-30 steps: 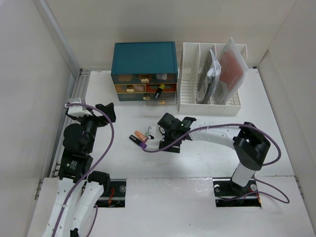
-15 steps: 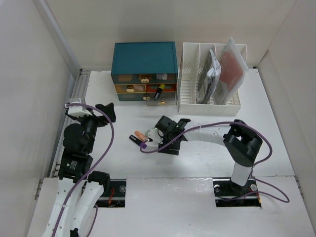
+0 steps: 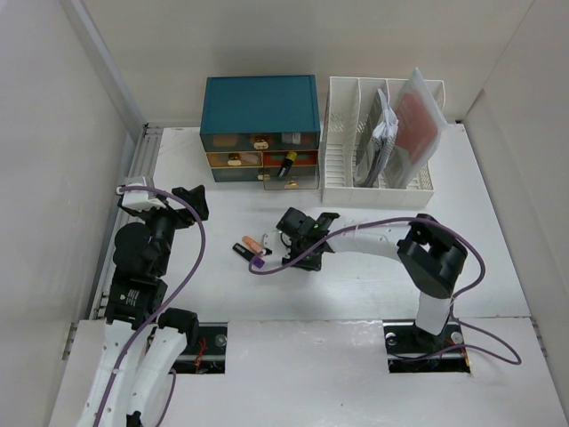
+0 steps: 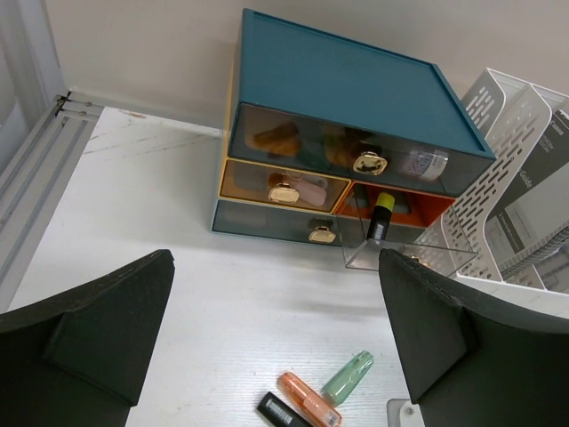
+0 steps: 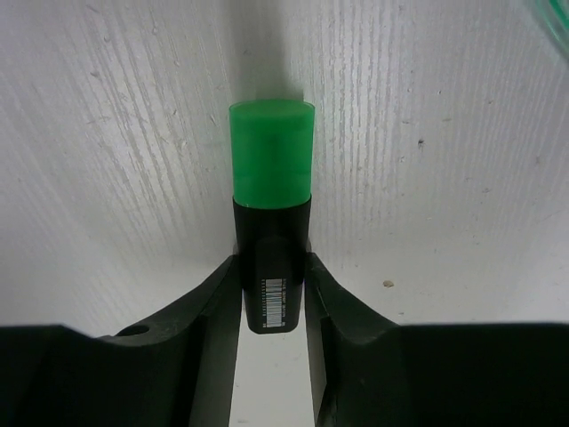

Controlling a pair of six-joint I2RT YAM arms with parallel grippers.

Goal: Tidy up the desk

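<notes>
Right gripper point(image 5: 273, 267): jaws clamped on black barrel of green-capped highlighter point(image 5: 271, 156), low at desk centre.
Left gripper point(image 4: 276, 302): jaws wide apart, nothing between, raised over desk's left side.
Desk point(image 3: 356, 285): white tabletop beneath both arms; teal drawer cabinet point(image 3: 260, 107) and white file rack point(image 3: 378, 194) at far edge.
Loose items: orange marker point(image 4: 307, 400) and pale green marker point(image 4: 347, 376) side by side near centre.

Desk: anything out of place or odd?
Three markers lie loose and askew on the desk before the teal cabinet, whose clear drawer hangs open with a yellow-capped marker inside. The right claw pinches a green-capped marker.
</notes>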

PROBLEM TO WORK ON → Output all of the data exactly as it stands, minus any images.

PROBLEM SOLUTION →
-30 steps: 
-15 steps: 
+0 steps: 
+0 steps: 
+0 steps: 

Controlling a pair of six-joint I2RT YAM arms with parallel grippers.

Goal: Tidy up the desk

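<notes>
Right gripper point(image 5: 273, 267): jaws clamped on black barrel of green-capped highlighter point(image 5: 271, 156), low at desk centre.
Left gripper point(image 4: 276, 302): jaws wide apart, nothing between, raised over desk's left side.
Desk point(image 3: 356, 285): white tabletop beneath both arms; teal drawer cabinet point(image 3: 260, 107) and white file rack point(image 3: 378, 194) at far edge.
Loose items: orange marker point(image 4: 307, 400) and pale green marker point(image 4: 347, 376) side by side near centre.

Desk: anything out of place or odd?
Three markers lie loose and askew on the desk before the teal cabinet, whose clear drawer hangs open with a yellow-capped marker inside. The right claw pinches a green-capped marker.
</notes>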

That wraps up the answer.